Iterative approach? You mean as opposed to recursive?
Well, most programming is iterative, in that you walk through a set of values rather than taking an object and repeatedly applying a method to simplify until a base case is reached.
So you might iteratively walk through a collection by assigning numbers to each element in the collection (think: an array) and going in sequence through each element. (think: for loop)
Or you might recursively walk through that collection by removing one item, possibly doing something with that item, and passing the resulting set, less one member, back to the same function, which again removes one member and possibly does something with it, etc., until the set is empty.
Many people find recursion to be a difficult notion to get their heads around, but I've never run into anyone having confusion with the iterative approach.
Can you explain more about what you're looking for? Maybe I've misunderstood. At least one of us is confused, in any case. :)
hey i am talking about iterative planning technique for example if i take a simple c++ program how would i plan using iterative development as in this development it is divided into several iteration so how would i start with it
Okay, maybe you mean what I call the 4-R cycle: require, write, refactor, repeat.
Start with a program that does nothing. HelloWorld is a good starting place, because you have nothing invested in the code.
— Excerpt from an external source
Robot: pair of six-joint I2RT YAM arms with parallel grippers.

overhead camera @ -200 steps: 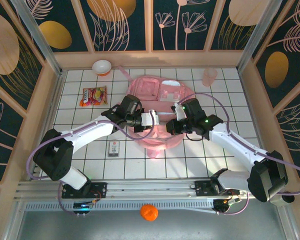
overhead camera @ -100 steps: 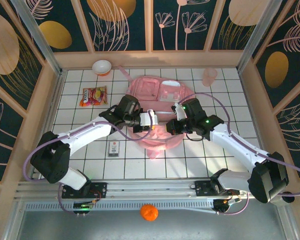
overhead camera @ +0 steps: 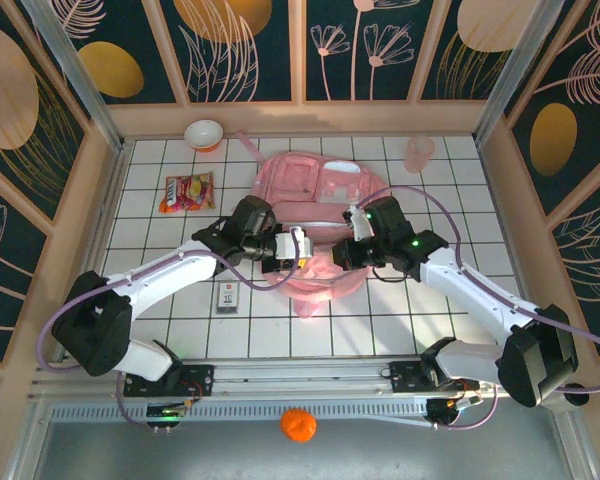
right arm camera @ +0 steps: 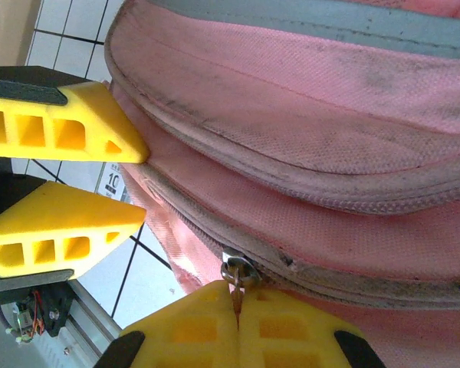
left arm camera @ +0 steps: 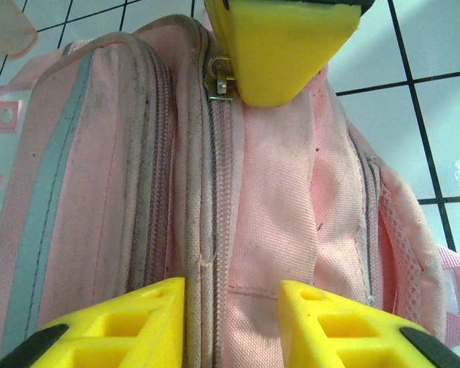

1) Require a new feature. This program would be much better if I added one simple thing. Say, it should prompt me for my name and accept a character string as input. (keep the features simple!)
2) Write that feature.
3) Refactor - well, not much to refactor yet.
4) Repeat: okay, now I want to prompt for first name, accept that, and then prompt for last name and get that as a separate string.
5) Write it.
6) Refactor: oh, look at this. I wrote two prompts and two inputs. Refactor to combine those into functions
void prompt(char *str) and
void accept(char *str) // str is destination of input string
You can include writing unit tests in the "write" phase, or in the "require" if you like. I'm going to remain agnostic on that one.
Read any of the plethora of books on agile/extreme/pragmatic methodologies for extremely detaile, not to say long-winded and cultish treatments of this subject.
(is "pragmatic" a methodology or just a brand? I can't tell)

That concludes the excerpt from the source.